▶ _WHAT THE EXERCISE ASKS_
Your whole answer should be the number of lines in the material below that include the word "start".
'''
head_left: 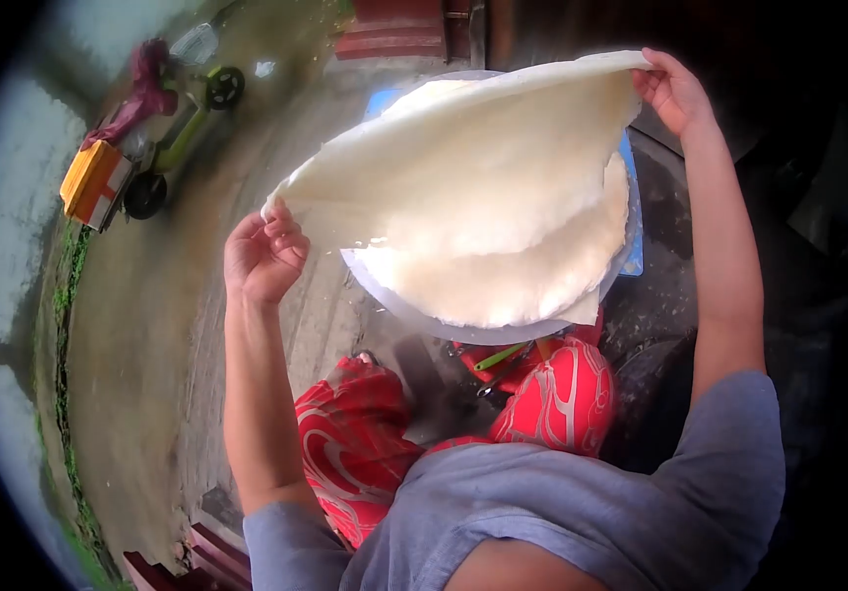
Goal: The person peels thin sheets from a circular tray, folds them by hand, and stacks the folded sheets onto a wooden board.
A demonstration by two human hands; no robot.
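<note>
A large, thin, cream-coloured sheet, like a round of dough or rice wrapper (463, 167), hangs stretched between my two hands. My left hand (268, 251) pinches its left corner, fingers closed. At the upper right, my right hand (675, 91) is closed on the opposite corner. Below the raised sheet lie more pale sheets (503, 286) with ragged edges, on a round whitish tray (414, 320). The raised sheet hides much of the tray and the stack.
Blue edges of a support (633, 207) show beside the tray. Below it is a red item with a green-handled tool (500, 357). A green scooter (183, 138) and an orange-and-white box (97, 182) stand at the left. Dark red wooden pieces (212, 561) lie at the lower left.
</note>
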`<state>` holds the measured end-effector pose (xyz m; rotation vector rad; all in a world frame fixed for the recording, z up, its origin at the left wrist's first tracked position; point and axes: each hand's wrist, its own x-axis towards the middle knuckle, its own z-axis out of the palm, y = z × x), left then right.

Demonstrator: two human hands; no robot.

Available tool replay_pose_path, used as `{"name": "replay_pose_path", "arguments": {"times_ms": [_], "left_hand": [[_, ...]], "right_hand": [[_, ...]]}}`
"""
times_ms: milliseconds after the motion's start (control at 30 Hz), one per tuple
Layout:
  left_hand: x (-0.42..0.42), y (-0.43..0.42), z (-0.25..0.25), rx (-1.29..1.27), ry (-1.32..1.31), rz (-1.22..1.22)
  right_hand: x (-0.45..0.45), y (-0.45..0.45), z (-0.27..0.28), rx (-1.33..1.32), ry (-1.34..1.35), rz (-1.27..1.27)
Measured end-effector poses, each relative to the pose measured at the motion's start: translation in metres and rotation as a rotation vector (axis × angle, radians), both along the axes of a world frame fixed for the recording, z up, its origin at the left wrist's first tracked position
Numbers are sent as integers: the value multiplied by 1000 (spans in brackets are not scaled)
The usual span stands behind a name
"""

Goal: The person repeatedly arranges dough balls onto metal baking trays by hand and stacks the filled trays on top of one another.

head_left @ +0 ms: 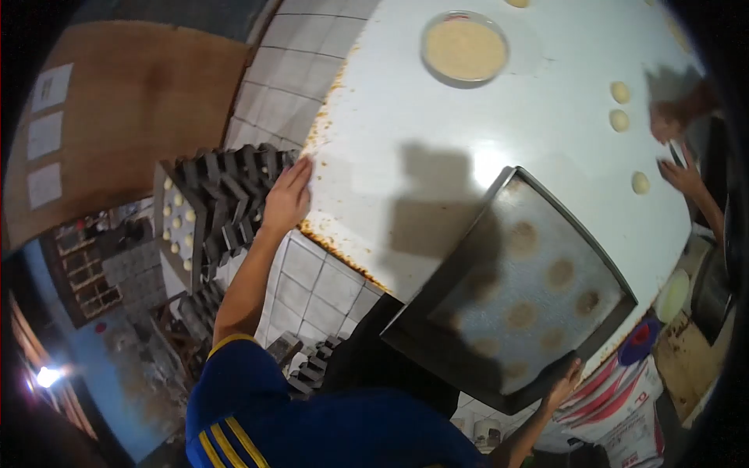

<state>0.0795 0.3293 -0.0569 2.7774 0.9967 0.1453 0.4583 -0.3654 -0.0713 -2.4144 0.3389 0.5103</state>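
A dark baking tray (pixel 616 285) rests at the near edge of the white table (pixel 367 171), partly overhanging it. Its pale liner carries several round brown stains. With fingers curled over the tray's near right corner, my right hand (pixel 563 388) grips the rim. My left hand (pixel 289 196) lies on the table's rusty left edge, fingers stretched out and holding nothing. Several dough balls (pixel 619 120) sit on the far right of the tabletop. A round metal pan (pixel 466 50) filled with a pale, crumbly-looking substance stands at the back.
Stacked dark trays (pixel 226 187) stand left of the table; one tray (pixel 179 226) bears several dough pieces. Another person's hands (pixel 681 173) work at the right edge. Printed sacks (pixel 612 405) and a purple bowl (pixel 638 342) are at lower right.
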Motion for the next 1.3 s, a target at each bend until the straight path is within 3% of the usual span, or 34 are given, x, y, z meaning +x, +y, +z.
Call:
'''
▶ _SOLUTION FOR THIS TASK_
2